Synopsis: Romulus Gaita (Eric Bana) is a Romanian immigrant living in central Victoria in the 1960s. His attractive German-bornwife, Christina (Franka Potente), feels out of place in this rural environment and carries on affairs with other men. She is seldom home and is a neglectful mother to their nine-year-old son, Raimond (Kodi Smit McPhee). Finally she leaves to live with her latest affair, Mitru (Russell Dykstra), who happens to be the brother of Romulus’s close friend, Hora (Martin Czokas). Despite all this, Romulus remains desperately in love with her and the boy adores his mother. Christina has another child then returns to live near her original family but things deteriorate and father and son who have coped through so much must continue to battle through whatever life dishes up to them.

Raimond Gaita, now 61 years old and a renowned writer and philosopher, won the Victorian Premier’s Literary Award in 1998 with a memoir of his childhood, Romulus My Father. This film adaptation, lovingly directed by well-known actor Richard Roxburgh, is a beautiful and sensitive rendering of a true story about love and overcoming adversities.

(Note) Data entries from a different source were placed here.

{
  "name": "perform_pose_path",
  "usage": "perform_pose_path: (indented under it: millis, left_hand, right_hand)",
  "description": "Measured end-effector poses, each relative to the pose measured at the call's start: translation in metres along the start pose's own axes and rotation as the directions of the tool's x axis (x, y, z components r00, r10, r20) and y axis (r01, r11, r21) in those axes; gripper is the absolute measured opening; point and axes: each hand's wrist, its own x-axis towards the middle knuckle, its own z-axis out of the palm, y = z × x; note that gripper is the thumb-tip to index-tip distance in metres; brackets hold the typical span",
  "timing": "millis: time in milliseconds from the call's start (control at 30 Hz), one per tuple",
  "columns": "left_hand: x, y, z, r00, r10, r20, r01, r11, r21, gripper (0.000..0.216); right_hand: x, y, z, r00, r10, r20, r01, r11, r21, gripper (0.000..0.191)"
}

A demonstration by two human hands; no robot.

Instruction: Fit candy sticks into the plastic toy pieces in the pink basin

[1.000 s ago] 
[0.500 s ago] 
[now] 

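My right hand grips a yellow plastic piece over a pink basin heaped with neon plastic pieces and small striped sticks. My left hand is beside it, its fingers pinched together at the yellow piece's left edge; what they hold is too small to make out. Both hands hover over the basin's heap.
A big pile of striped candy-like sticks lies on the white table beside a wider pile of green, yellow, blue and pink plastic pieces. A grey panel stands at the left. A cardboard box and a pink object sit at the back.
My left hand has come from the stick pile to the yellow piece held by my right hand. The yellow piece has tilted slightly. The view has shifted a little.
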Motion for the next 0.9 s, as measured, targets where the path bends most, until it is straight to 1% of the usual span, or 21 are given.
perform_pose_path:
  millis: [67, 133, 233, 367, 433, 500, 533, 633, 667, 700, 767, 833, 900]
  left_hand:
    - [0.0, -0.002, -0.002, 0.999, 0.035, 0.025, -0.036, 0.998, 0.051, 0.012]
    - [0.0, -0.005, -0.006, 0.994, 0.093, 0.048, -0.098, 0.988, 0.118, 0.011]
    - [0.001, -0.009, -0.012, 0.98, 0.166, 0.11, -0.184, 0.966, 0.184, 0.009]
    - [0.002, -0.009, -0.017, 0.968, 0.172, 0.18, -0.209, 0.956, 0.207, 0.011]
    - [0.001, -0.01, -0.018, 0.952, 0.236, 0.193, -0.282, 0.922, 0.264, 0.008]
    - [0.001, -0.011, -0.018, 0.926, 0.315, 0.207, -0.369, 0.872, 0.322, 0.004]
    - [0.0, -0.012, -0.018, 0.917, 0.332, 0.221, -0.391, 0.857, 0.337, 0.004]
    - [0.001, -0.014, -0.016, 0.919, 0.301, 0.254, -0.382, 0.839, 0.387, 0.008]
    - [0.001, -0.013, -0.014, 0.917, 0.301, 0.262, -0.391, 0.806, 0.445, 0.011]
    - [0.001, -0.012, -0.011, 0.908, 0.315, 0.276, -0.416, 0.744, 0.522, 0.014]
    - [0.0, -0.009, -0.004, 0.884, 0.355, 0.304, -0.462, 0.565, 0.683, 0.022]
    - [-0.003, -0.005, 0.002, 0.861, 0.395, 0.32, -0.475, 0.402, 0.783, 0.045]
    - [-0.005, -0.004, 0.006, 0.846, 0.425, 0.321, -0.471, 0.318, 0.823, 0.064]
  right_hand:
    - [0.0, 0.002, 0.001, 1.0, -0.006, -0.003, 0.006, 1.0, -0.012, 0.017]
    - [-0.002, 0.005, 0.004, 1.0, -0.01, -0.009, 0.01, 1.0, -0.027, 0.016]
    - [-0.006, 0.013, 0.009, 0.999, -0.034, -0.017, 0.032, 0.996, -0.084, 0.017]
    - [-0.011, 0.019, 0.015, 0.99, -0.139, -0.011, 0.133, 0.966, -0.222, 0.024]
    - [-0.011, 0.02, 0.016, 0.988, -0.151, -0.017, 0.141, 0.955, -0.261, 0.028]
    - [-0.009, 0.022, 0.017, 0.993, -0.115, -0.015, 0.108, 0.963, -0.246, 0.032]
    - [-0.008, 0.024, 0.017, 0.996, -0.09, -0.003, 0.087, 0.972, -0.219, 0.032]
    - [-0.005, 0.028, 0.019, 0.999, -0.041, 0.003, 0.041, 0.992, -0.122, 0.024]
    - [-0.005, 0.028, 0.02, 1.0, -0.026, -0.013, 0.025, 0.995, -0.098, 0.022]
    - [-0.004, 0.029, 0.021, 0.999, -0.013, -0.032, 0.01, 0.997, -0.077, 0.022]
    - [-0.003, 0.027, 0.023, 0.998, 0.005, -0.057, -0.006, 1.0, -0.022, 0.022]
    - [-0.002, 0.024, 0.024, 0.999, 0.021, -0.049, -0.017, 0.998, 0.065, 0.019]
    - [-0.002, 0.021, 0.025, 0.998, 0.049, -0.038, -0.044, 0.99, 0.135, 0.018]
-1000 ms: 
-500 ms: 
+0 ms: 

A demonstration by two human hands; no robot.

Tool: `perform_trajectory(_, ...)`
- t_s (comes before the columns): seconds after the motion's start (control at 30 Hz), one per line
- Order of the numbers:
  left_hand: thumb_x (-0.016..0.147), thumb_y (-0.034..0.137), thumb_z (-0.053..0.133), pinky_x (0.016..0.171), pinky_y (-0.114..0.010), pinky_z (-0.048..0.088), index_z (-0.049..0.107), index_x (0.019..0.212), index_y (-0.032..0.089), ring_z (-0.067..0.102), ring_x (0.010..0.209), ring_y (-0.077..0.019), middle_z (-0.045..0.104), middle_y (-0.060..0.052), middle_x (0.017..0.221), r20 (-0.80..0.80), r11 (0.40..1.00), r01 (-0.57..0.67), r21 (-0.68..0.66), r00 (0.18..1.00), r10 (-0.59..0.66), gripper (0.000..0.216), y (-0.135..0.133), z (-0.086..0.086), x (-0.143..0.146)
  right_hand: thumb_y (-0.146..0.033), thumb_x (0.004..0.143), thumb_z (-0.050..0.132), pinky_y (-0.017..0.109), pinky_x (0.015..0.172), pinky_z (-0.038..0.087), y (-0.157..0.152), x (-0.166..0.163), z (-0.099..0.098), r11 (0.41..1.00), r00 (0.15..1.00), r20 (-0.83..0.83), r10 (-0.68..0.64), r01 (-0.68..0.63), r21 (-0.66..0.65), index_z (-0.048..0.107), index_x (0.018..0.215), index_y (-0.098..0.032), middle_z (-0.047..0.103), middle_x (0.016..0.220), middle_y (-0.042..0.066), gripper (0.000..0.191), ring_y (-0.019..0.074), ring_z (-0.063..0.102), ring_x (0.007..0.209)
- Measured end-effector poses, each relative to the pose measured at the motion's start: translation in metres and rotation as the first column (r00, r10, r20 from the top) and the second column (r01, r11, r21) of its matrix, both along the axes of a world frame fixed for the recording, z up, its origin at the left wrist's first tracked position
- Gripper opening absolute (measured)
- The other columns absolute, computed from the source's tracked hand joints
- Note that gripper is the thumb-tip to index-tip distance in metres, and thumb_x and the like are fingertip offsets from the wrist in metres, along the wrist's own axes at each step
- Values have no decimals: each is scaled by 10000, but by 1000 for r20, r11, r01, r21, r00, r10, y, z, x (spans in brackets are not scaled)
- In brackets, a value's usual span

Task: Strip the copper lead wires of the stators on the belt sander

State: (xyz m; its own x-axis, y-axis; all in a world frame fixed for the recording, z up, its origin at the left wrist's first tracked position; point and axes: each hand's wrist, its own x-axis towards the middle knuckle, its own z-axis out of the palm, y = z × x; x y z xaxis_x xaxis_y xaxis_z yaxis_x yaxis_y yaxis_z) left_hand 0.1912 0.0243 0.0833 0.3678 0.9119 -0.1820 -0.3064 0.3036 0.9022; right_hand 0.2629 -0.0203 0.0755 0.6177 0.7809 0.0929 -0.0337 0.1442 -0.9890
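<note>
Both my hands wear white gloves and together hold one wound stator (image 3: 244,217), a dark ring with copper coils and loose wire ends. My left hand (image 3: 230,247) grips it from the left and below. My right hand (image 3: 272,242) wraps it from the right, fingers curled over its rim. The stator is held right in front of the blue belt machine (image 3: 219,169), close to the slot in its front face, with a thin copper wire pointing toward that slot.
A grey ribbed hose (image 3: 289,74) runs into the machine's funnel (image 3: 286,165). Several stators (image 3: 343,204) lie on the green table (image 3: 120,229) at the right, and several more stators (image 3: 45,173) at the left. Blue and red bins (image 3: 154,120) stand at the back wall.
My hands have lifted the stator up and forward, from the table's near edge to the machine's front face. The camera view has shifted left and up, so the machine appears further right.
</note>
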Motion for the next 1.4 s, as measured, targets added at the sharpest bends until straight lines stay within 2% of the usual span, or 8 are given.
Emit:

Even though the film is an historically convincing depiction of country Australia in the 1960s it never feels like a self-conscious “period piece”. Shot in and around Maldon and Castlemaine, with the Gaita homestead, (more like a run-down shack!), Frogmore, reconstructed where it had once stood, the attention to detail makes for a spell-binding sense of authenticity.

Even more important, given that most of the story is seen through young Raimond’s eyes, is that the script, written by poet Nick Drake, is immediate and believable. Romulus My Father makes one feels what is might be like being a child undergoing a totally bewildering experience of his parent's disintegrating marriage and yet managing to process it through his own level-headedness and even experiencing the occasional exuberance and joy of a child.

Roxburgh never labours any scenes, and yet he carefully takes time to let them unfold, such as the simple yet powerful scene where father and son sit at the dinner table, and young Rai drinks milk with childish enthusiasm. Equally critical to Rai’s ability to survive is the “goodness” of those around him, particularly his father and Hora, who takes a large role in the boy’s upbringing. In so many scenes, dialogue is unnecessary – the “feel” of the moment says it all, captured in small details such as the streaks of tears on Rai’s face after Romulus has given him a belting or the sounds of the cicadas in the shimmering summer paddocks.

All performances are brilliant, from the main leads down to the small character roles. Nine-year-old Kodi Smit McPhee plays Raimond with a gift one can only marvel at as he imbues the child with sensitivity and authenticity. So convincing is he that apparently the real Gaita felt he was watching himself recreated as a child. Eric Bana brings a quiet, battler’s strength to his character, which is made all the more tragic as at one point he descends into a period of mental breakdown and is institutionalised, after his heartbreak over Christina. Franka Potente plays Christina, and she is truly wonderful as this tragic malcontent who seems unable to get her life in any sort of order and brings only anguish to all those who love her. Dykstra and Czokas are marvellous as the two brothers, and even the tiny role of local homeless bloke, Vacek (Jacek Korman) leaps off the screen.

With cinematography, sound and art direction that recreates its time and place so well this is a gem of a film. But even more, Romulus My Father captures a piece of ordinary life both intimate and connected with its deeper realities.